News Poem: ‘I have traveled much to go nowhere today’


I have traveled much to go nowhere today

 

I have traveled much to go nowhere today

The full-blown body crushed out of breath

Vaporizes narrow streets of row homes

Boarded up, ransacked, like factory assembly lines

Curfewed at the night watch

While the shiny high rises of  the downtown renaissance

Light up

 

We are tainted by the board rooms of high caliber signatories

Streetwise swagger reads eyes as enemy or friend

And our voices spit out I cannot get out of this coffin 

Blood pressure reacts to such toxic swallowings

 

They say the river that flows through town

is just a backwater. It has a name too, Patapsco,

It is a root, a source but it is just a river

It minds itself alone

 

Today is the last day in April

It is precious to have an egg for breakfast

Cracked of its weight

Creased in the holy rock face of air pockets

Heated by oil

It feeds everything alone

And finds the air as it evaporates

 

The weathering of unmatched windows

Is a blurred refuge

Outside it is dry weeds and gravel

As music inside goes silent to find the chord

That will give it a center, a place of jewels.
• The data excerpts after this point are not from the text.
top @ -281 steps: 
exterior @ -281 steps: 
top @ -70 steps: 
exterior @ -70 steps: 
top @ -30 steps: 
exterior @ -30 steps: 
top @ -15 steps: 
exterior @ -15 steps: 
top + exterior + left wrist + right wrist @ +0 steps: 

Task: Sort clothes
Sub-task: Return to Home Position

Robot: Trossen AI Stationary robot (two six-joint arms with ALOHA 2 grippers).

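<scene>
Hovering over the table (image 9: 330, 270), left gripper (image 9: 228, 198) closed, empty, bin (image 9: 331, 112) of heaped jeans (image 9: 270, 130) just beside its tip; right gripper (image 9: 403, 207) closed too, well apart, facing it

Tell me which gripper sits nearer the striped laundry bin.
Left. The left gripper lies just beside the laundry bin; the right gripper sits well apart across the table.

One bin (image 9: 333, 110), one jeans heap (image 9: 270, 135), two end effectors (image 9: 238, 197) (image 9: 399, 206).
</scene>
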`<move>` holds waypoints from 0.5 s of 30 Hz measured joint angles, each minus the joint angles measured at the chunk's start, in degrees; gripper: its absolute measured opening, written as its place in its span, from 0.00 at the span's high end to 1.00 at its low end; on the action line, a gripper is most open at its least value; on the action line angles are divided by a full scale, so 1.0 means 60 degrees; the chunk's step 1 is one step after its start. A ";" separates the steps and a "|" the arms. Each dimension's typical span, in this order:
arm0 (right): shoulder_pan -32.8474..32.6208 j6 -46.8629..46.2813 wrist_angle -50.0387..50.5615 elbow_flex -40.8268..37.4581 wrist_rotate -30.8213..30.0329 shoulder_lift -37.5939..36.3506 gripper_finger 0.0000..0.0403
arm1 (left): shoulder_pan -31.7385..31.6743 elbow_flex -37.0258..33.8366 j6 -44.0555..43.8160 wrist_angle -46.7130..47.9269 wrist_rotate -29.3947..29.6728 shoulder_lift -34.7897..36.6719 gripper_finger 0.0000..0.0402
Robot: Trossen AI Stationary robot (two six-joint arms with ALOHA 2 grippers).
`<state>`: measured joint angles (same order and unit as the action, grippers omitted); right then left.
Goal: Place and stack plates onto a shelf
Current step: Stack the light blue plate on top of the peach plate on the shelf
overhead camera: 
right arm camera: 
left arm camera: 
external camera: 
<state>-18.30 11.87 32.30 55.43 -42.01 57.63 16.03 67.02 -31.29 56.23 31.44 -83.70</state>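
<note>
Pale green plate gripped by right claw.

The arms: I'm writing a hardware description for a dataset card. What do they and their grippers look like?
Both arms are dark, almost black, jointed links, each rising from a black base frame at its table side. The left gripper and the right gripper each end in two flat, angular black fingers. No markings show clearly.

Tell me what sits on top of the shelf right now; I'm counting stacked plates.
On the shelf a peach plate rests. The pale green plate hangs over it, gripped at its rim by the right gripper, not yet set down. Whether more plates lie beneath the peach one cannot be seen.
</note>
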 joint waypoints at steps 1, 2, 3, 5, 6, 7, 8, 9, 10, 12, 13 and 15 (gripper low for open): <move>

I felt great pain at the events in Baltimore in April 2015. It was the city that shaped me and my family for generations and lead me out into the world. That in itself is honorable and also a priviledge. However, it is also a tale of two cities: the one I grew up in and the one of a longtime creation of an underclass and in particular of African Americans who have lived in West and East Baltimore for generations from slavery to a free state to what is now apartheid.  Not unlike Detroit, Baltimore has lost its industrial base and its sense of inclusiveness. When I was last in Baltimore, I walked and stayed in West Baltimore and that pain brought forth this poem steeped in the history of a place of shared roots.  — Mary Jane Sullivan

 

The Colorado Independent‘s News-Stained Poetry Project features poems that are about the news, products of the news, responses to the news. “News stained” is meant as a badge of honor, a reference to the long tradition of the poet as witness. As Carolyn Forché wrote, politics can sometimes be seen as a “contaminant to serious literary work,” something to be avoided. But that way of thinking, she said, “gives the political realm too much and too little scope… It renders the personal too important and not important enough.” News developments, whether or not they are reported, shape our personal lives every day. We don’t often think in the moment about how that is happening and what it means. We should think more about it. Poets think about it. And we want to help encourage them to write more about it.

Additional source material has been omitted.